Areas under KNU civilian administration are expanding fast. Schools operated by the Karen Education and Culture Department have tripled to more than 900. Meanwhile, schools operated by the regime’s education ministry in KNU and mixed administration areas have fallen from 370 to zero.
In Sagaing and Magway regions, the military has faced unprecedented resistance, losing large areas to the control of the People’s Defence Force (PDF). The military has ceded administrative control to the Arakan Army in large parts of Rakhine State. In Kachin, Chin and Karenni states, the military is struggling to maintain or regain territory.
We are not claiming that the Myanmar military is about to collapse. We know only too well about the vast manpower and weaponry that it has at its disposal, having both experienced attacks by the military ourselves.
What we are saying is that there has been a major shift in dynamics on the ground. The military has not faced this kind of pressure in living memory. The appearance of normality in Yangon and a handful of other cities is an exception, not the rule.
The external pressures that the military is facing from the armed resistance and its loss of territory are visible to all. Internal pressures within the military are also increasingly evident, with the regime making sudden and erratic economic decisions and purging and reshuffling its members and other military personnel.
The shifting power balance in Karen State and other areas should already have prompted governments and UN agencies to reassess their approach, both politically and logistically for the delivery of humanitarian assistance. In the areas where they can be most useful, they remain woefully behind the curve.
History is full of examples of seemingly invincible regimes which no longer exist. Some collapsed suddenly and almost overnight. Some took years of struggle to overcome.
At the moment, the international community seems to have put all its policy eggs in the basket of military invincibility and a long grinding conflict. It seems to have done very little short- or long-term planning for a scenario in which the Myanmar military is, at long last, defeated by the country’s people.
We can’t say when the military will fall.

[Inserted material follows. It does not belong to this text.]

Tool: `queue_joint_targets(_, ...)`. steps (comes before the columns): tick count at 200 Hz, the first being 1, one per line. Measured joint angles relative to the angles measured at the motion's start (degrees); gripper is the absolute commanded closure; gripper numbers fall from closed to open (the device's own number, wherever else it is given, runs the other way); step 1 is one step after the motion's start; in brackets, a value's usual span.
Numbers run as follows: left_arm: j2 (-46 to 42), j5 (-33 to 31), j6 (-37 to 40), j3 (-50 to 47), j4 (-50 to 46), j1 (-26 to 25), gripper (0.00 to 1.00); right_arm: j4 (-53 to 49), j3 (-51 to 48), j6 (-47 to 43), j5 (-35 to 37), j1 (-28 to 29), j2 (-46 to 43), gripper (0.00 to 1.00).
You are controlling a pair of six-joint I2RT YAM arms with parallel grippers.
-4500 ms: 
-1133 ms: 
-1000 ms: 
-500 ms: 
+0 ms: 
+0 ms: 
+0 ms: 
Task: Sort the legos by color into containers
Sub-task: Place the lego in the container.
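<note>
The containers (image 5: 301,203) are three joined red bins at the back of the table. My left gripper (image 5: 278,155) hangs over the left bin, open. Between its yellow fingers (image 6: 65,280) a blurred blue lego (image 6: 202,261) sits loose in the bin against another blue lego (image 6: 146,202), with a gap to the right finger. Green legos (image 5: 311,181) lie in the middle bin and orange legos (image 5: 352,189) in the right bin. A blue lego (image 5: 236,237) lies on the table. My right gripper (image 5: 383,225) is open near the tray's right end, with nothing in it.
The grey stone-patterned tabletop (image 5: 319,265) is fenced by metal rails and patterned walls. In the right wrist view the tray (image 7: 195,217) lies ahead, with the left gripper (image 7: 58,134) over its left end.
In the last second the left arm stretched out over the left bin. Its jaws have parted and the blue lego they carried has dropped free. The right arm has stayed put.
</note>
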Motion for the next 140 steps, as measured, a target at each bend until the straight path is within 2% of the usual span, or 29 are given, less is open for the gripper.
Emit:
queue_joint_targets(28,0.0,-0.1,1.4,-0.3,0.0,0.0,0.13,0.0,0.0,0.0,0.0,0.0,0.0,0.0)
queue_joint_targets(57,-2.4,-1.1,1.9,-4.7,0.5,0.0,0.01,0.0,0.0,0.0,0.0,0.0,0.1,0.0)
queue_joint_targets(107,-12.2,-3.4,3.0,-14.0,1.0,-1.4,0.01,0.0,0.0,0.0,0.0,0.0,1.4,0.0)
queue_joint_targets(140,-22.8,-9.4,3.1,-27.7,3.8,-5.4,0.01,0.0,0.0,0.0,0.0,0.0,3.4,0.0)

But fall it will. There is no alternative for our people or our country. What does it say about international policy-making towards Myanmar that so little thought has gone into preparing for the day that the people of Myanmar are working so hard to reach? The defeat of the military is the essential first stepping stone towards a free Myanmar. We—and the world—need to be ready for what comes next.
Naw Wahkushee is director of the Karen Peace Support Network.
Nant Zoya Phan is program director of Burma Campaign UK.